Seattle Printmakers Center is a concept for serving the public to exhibit, demonstrate, inspire and sustain the unique printmaking of Seattle for future generations’ prints, printmakers and printmaking. Bill Ritchie, former professor of art at the University of Washington, is dedicating 2014-2024 for the fulfillment of his dream of a printmaking center, virtually and really, for teaching, research, practice and service to the greater Seattle community and the world.
Sunday, September 28, 2014
The following paragraph from A. Hyatt Mayor’s
1972 book, “Prints and People,” stopped me in my tracks. I am re-reading Mayor’s
book because I am working on developing the Seattle Printmakers Center, and in
this paragraph I felt I had found the brick wall that stultified my work at the
University of Washington many years ago and which, now, necessitates getting
back to that work we had started in the 1970s. Here is Mayor’s thought:
“Dürer
mastered the techniques of woodcut, engraving, etching, and drypoint, invented
modern watercolor, and drew in every medium except red chalk. By being the only
artist so versatile, he completed the transformation, begun by Mangtegna and
the Housebook Master, of entirely freeing printmaking from its craft origins. After
Dürer, printmakers were trained by drawing, not by working in wood or metal,
and all the different kinds of prints fused together under the leadership of
painters.”
Of course, you need to read more of the printmaking history leading up to Dürer. Mayor mentions elsewhere that Dürer’s style might have been different if he had met
with other artists living and working at the same time, such as Leonardo da
Vinci. It would be fun to speculate on a fictional meeting among Dürer, da
Vinci, and Luca Pacioli—the latter who was a renowned mathematician and, as for
da Vinci, a kind of universal man. I’ll leave that fiction for someone else,
but it was painters like Bellini and Mantegna—masters of the painterly form—to
whom Mayor gives credit for bringing the painter’s knowledge of depicting form
to Dürer.
What if . . .
Dürer’s engraving, “Four Horsemen of the Apocalypse,”
is dated about 1498—eight years after one of my favorite drawings by da Vinci, “Vitruvian
Man” (and I pirated this for my humor print, “The Vitruvian Press”). Also, we
know Dürer visited Venice, but it was probably before da Vinci and Luca Pacioli
were there.
My point is that if Dürer was correct in
swaying the practice of printmaking toward the canon of painting and drawing,
and loosening the ties of printmaking to the trades of engraving and
woodcutting, then we lost, in effect, the root of printmaking, which was not in
the manner by which printing plates are made, but the reason we make printing
plates in the first place, which is to achieve a method by which we can make
identical images that can be carried afar, or, if we choose, to make variations
using the printing plate as a kind of tool or instrument.

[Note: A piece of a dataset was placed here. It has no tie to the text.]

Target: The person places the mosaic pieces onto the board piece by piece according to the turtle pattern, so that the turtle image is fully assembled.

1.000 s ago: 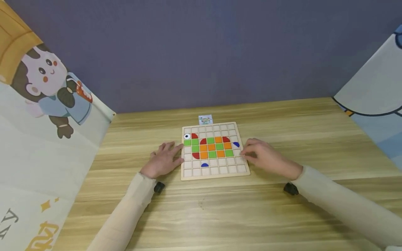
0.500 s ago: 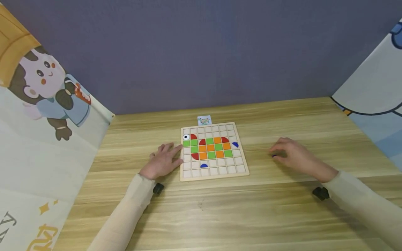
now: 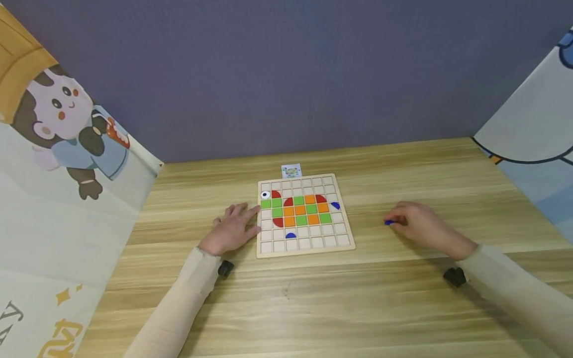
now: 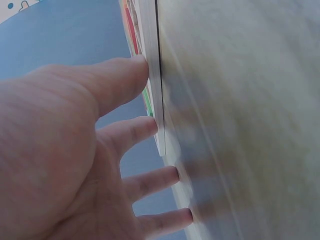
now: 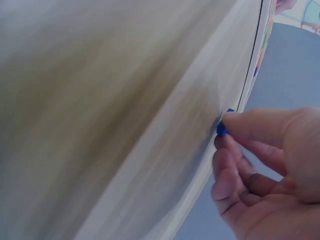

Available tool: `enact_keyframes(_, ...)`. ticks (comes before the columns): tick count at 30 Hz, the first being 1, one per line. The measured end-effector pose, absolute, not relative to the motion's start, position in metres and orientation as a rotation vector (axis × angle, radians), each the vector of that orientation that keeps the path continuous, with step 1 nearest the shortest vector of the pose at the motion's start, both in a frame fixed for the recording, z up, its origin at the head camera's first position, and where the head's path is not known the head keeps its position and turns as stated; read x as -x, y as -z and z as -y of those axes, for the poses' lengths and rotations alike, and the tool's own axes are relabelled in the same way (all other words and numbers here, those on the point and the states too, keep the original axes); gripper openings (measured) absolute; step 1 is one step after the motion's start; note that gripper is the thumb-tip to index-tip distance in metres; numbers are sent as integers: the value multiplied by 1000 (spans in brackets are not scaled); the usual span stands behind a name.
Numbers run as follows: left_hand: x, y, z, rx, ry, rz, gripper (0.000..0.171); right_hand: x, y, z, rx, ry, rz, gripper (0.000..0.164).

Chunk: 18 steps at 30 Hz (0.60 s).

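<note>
My right hand [image 3: 414, 221] is over the table right of the board, thumb and fingertips pinching a small blue piece [image 3: 388, 222]. In the right wrist view that blue piece [image 5: 221, 129] pokes out beside the thumb, mostly hidden. My left hand [image 3: 230, 231] lies with spread fingers at the left edge of a wooden grid board [image 3: 309, 254]; in the left wrist view the thumb and index fingertip meet the board's edge. The board bears green, orange and red pieces, and a white eye piece [image 3: 265, 195]. A blue half-round piece [image 3: 291, 235] lies low on it, and another blue piece [image 3: 335, 205] sits askew at the right.
A small picture card [image 3: 291, 170] lies just behind the board's back edge. The wood-grain table [image 3: 286, 308] ends at a dark wall [image 3: 313, 74] behind, with printed panels [image 3: 58, 199] at the left and right sides.
My right hand has left the board's right edge and moved right over the table. The blue piece at its fingertips has come into view and shows more now. My left hand stays in place.
</note>
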State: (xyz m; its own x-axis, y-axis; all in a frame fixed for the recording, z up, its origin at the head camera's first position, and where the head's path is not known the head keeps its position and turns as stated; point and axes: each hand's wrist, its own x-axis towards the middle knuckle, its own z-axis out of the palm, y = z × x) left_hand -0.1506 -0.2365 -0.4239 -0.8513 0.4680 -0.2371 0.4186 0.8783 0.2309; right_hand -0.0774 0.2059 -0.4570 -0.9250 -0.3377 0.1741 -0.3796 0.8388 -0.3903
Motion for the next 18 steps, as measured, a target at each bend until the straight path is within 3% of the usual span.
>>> enact_keyframes(18, 152, 425, 236, -655, -242, -2758, 62, 103, 440, -94, -851, -885, 2968, 10)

Printmaking, in effect, was cut off from its
roots when it was turned to mimicry of the drawing and painting arts. The roots
of printmaking go back to prehistoric handprints on the walls of caves,
deliberately made by human innovation, that of spraying pigment around the
human hand pressed on the wall, or printed with a palm-full of paint. The handprint
is the first human print made intentionally—not by mere incident of, say,
stepping on mud and leaving a footprint impression.
The main stem and root of printmaking
re-joined
Re-reading A. Hyatt Mayor’s book helped me clarify what happened around the
turn of the 16th Century in Europe with Dürer’s influence arising from taking the lead of painters and, according
to the author, eschewing the crafts of woodcutting, etching, and engraving. Dürer’s
innovations—watercolor, drypoint, etc.—were like the forces of human invention
and creativity, but put into commercial service.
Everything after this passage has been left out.